Allí transcurrirá la prueba dinámica concebida para ultimar los detalles que aseguren el éxito del referendo del venidero 24 de febrero. Igual sucederá en los 4 206 escenarios dispuestos como colegios electorales en toda la provincia, donde los capitalinos –más de 1 600 000–, refrendaremos la nueva Carta Magna.

Foto: Lissette Martín

Roberto Cárdenas Santos, presidente de la Comisión Electoral Provincial en La Habana, la define como una jornada vital, cuando se logra perfilar cada detalle de los aseguramientos y los sistemas involucrados, además de comprobar las habilidades de las autoridades electorales y corregir imprevistos durante la prueba.

Desde todos los puntos de vista está garantizado el derecho ciudadano al sufragio. Se habilitarán, entre otros espacios, colegios en terminales como las de ómnibus, de trenes y aéreas; también en hospitales y puntos cercanos en donde se encuentran los albergados como consecuencia del tornado. A las personas mayores y enfermos imposibilitados de acudir a las urnas, se les lleva la boleta.
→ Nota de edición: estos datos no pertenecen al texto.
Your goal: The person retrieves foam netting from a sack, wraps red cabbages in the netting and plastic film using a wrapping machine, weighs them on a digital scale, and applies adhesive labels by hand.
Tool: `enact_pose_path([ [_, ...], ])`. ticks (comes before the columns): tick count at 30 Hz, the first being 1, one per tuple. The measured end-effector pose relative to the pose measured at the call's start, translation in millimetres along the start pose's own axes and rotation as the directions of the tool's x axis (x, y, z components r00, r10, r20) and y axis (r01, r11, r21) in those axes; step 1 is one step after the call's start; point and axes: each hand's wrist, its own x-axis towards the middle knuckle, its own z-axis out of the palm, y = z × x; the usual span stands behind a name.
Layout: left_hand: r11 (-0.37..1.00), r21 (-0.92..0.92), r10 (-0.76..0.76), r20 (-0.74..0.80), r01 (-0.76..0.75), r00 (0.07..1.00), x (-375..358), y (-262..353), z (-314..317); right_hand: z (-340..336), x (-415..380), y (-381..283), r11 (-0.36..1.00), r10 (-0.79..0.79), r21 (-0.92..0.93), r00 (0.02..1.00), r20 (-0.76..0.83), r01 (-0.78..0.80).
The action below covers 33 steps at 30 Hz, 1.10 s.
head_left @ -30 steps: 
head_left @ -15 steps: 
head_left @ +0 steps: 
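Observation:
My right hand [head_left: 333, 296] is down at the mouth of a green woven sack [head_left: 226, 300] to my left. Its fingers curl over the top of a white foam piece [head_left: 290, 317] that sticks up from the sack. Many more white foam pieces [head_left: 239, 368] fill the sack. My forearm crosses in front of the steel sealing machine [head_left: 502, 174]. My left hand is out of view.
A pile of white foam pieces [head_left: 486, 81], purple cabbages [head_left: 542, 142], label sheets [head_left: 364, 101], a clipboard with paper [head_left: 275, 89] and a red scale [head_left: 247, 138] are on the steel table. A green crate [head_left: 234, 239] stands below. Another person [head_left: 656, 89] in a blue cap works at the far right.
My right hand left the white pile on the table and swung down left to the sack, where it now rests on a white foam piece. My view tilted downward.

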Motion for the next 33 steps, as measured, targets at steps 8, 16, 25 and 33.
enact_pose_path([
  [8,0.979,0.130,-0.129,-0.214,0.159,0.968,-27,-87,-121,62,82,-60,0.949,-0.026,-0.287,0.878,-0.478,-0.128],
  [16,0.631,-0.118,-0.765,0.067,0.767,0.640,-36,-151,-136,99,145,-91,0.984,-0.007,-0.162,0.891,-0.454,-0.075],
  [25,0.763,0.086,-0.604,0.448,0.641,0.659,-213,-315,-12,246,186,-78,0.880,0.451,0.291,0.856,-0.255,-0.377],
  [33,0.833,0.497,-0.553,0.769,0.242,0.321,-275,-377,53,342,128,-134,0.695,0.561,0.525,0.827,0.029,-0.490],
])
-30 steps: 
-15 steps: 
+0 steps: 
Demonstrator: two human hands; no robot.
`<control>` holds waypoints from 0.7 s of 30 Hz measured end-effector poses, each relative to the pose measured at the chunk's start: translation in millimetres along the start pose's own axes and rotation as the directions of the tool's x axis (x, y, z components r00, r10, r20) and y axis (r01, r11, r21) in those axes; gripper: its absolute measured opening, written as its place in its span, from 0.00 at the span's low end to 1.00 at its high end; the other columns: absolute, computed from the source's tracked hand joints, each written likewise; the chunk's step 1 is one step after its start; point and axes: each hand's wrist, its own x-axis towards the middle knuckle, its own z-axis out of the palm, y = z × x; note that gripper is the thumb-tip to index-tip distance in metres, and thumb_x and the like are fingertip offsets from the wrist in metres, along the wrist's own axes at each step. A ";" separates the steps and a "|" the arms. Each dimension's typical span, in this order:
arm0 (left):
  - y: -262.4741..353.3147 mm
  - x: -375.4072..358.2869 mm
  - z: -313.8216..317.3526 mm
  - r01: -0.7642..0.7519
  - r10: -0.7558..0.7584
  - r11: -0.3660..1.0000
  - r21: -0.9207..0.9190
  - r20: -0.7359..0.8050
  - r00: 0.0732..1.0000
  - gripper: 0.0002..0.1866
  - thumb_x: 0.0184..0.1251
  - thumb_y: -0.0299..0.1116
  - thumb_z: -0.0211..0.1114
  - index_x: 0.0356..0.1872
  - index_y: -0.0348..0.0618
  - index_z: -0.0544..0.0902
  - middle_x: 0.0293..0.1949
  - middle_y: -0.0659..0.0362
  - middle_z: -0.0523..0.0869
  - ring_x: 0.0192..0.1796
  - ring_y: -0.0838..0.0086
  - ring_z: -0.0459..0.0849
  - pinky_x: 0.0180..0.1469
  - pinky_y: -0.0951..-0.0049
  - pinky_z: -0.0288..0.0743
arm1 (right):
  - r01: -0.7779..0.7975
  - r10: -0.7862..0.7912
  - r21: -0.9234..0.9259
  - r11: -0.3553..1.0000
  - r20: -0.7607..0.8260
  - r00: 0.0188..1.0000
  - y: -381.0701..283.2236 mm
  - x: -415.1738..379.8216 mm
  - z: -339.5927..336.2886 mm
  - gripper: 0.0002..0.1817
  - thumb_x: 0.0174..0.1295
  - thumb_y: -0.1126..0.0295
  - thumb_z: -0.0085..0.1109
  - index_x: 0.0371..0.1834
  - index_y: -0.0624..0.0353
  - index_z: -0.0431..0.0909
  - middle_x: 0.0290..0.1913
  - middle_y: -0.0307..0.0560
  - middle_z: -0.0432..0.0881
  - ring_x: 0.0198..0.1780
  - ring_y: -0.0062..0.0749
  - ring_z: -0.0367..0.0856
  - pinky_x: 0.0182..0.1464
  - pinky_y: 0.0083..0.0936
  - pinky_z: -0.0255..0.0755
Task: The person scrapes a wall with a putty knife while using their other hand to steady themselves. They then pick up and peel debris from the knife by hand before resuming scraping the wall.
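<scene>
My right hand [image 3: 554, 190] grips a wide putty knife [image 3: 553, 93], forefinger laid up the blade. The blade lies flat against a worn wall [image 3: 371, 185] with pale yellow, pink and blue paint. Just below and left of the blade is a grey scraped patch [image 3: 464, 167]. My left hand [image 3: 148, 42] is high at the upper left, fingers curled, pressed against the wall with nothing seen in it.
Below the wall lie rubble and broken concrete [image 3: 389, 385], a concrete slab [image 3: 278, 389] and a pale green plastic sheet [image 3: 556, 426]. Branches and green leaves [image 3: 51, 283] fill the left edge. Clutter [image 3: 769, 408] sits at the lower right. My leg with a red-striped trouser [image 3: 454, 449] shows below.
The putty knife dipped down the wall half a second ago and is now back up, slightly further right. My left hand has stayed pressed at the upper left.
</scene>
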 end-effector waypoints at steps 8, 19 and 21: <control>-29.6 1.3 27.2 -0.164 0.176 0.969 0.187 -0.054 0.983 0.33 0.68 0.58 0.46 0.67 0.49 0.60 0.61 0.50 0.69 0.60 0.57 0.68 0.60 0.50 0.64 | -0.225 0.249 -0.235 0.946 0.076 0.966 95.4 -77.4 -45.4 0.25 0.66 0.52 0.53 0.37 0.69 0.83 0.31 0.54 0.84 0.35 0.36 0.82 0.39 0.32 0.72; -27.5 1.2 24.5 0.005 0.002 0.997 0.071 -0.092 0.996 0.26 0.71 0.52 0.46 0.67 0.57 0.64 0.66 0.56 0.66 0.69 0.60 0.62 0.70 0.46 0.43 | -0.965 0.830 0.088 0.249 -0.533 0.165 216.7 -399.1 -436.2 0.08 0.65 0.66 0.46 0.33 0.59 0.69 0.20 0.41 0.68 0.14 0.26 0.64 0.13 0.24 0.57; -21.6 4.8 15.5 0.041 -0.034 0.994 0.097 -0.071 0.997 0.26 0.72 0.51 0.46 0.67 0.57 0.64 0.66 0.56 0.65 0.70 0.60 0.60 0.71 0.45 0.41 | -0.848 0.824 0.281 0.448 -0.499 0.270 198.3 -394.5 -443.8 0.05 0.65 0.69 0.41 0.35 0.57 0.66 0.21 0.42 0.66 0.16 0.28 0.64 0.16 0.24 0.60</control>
Lo mismo en las mesas de los colegios, o como secretarios, suplentes y vocales, se harán sentir los jóvenes. Listos también, como nunca antes, están estudiantes universitarios, del pre y tecnológicos, quienes, previa capacitación, fungirán como observadores del proceso.

Foto: Roly Montalván

  

Otras fortalezas ha consolidado la capital. Más allá de las autoridades electorales, han sido muchos los involucrados en los 15 municipios y a todos los niveles, para hacer del 24 de febrero un día promisorio.

Confiado dice sentirse Cárdenas de la presencia de los capitalinos a las urnas y del Sí por nuestra nueva Ley de leyes de la República de Cuba. Ha sido discutida previamente por nuestro pueblo con alto grado de profundidad, sobre la base del respeto a sus opiniones, lo cual muestra que es este el verdadero constituyente.